## Task instructions
Give again, unaltered, the lines of the listing below that run from the line having "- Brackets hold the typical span" through the line having "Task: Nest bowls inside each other".

## Supplied information
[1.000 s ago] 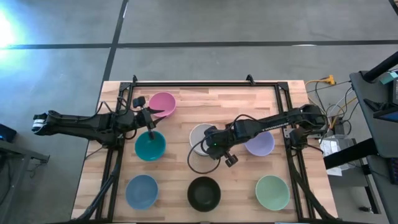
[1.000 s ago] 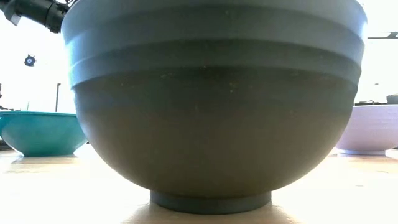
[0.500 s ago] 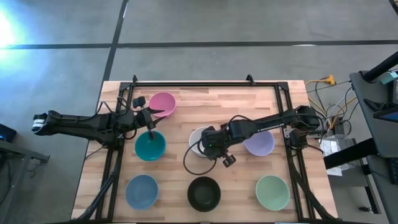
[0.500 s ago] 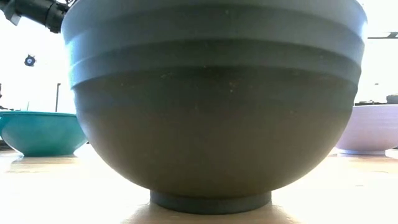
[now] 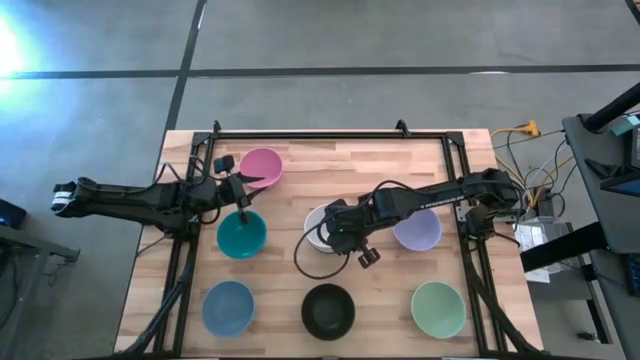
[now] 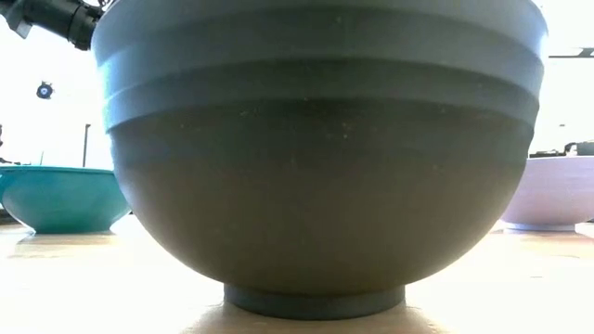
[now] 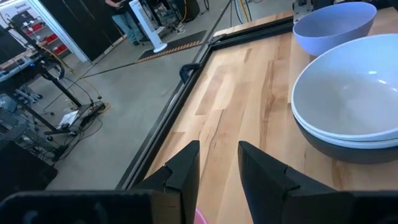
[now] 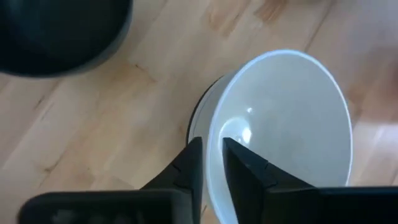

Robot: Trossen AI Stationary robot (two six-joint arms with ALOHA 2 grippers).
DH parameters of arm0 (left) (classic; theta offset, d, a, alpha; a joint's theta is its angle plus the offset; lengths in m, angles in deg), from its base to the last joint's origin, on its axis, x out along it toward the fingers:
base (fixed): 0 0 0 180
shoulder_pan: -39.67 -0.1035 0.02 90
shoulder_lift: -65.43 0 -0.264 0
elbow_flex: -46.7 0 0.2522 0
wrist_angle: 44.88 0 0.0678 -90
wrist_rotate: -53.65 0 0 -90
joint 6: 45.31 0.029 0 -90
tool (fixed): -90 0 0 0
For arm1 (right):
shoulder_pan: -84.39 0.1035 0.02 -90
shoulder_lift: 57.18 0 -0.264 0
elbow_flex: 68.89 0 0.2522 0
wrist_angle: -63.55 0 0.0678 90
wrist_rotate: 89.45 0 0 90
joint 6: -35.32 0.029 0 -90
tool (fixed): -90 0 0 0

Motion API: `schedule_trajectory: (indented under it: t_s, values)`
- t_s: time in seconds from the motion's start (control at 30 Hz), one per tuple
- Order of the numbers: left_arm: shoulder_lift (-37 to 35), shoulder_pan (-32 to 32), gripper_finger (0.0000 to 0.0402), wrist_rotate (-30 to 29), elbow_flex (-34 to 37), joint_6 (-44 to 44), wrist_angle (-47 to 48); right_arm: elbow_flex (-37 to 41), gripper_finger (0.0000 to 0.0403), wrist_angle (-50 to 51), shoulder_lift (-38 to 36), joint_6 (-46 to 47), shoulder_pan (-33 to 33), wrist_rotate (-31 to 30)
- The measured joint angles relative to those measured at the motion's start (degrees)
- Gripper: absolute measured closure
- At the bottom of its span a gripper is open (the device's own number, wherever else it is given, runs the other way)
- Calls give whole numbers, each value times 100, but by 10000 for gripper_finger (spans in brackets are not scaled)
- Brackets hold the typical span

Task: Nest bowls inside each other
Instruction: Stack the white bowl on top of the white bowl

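The white bowl stands near the middle of the desk, its mouth facing up, nested in a dark bowl; from the left wrist view there seem to be two white bowls stacked in a black one. A round bowl has no long axis; its opening only looks straight up. The right gripper is at the near rim of this stack. In the right wrist view the white rim passes between its two fingers, one inside the bowl and one outside, and they are closed on the rim with only a narrow gap.

Compared with one second ago, the right gripper has moved a little toward the left side of the desk, and the stack went with it; more of the white inside shows now from above.

The left gripper waits between the pink bowl and the teal bowl, just above the teal one's rim. Its fingers are a little apart and hold nothing; it has not moved.

The lavender bowl is just beside the right arm. Along the front of the desk stand the blue bowl, another black bowl and the pale green bowl, all upright and apart from each other.
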Motion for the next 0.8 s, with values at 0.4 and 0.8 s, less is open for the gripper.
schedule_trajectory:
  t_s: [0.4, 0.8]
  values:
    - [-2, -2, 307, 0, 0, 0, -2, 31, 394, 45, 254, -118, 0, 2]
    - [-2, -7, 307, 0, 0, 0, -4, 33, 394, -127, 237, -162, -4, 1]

## Solution
- Brackets hold the typical span

Task: Nest bowls inside each other

There is no more to this output.